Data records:
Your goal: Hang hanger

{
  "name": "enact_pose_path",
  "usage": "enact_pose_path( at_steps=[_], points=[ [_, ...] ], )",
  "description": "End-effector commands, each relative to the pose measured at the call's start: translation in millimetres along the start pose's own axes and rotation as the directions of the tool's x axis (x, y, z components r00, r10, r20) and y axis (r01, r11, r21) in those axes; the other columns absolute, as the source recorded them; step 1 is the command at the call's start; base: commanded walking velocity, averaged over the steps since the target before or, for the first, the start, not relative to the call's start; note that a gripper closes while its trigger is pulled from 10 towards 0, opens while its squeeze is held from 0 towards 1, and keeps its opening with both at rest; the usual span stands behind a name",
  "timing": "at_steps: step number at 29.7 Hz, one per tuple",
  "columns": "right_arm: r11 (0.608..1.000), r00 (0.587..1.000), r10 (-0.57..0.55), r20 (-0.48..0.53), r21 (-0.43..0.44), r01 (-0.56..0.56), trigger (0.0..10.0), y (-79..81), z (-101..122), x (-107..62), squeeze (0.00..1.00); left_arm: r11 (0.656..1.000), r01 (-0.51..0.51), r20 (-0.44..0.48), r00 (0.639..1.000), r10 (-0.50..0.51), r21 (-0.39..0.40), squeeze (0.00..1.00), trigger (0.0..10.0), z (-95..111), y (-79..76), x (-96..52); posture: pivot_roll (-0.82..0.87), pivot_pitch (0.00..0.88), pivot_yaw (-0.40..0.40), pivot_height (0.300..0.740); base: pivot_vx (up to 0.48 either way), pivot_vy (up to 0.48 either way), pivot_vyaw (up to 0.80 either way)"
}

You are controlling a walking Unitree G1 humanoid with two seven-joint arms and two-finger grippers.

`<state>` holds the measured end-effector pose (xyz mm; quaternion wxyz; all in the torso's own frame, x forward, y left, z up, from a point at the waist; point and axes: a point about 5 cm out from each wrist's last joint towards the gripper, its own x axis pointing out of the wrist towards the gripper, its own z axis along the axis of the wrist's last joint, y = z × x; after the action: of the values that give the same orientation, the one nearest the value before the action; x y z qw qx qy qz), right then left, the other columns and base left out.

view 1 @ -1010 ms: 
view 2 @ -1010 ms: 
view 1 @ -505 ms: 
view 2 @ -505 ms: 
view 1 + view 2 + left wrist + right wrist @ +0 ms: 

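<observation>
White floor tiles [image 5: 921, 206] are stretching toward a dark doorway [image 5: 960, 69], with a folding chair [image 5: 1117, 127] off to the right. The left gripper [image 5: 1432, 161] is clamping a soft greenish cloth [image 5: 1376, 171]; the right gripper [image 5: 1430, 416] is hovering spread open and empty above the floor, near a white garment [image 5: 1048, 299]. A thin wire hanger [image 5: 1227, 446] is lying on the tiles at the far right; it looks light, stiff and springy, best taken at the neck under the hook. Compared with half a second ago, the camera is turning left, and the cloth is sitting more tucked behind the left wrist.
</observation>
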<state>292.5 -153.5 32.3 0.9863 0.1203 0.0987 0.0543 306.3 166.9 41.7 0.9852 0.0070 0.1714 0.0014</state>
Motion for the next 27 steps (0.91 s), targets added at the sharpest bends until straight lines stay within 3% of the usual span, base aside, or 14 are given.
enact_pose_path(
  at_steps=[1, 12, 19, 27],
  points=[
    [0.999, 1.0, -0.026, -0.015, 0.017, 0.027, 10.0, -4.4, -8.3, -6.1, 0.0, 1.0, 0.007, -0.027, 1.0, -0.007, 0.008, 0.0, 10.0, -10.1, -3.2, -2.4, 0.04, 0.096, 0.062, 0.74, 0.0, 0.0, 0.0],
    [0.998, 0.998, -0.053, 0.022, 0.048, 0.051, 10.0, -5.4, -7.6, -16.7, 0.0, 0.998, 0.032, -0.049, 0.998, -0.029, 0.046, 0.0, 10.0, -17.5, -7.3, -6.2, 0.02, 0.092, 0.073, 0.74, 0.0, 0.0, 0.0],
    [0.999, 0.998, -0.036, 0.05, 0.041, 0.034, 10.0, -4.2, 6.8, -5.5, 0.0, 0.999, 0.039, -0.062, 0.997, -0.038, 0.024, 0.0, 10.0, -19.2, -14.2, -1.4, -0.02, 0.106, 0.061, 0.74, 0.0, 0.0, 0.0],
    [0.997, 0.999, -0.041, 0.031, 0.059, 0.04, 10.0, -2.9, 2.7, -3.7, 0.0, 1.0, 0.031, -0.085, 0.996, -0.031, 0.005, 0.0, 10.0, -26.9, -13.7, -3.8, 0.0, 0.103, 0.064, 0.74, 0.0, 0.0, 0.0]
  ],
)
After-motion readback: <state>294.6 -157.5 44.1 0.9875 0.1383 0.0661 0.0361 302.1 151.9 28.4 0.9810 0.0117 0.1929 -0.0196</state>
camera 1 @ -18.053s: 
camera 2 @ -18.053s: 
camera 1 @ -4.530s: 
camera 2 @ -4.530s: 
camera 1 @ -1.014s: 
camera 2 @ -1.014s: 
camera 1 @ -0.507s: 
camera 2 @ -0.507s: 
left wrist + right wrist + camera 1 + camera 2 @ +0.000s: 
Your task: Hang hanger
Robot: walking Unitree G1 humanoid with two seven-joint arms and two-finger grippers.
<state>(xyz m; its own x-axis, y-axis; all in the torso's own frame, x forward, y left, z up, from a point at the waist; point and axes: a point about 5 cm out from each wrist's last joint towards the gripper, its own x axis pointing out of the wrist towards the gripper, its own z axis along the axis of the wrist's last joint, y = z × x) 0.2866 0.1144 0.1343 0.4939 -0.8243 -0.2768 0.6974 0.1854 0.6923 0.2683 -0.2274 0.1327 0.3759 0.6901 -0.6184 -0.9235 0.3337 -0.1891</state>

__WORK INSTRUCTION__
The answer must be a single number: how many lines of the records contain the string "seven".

__SOLUTION FOR THIS PROBLEM__
2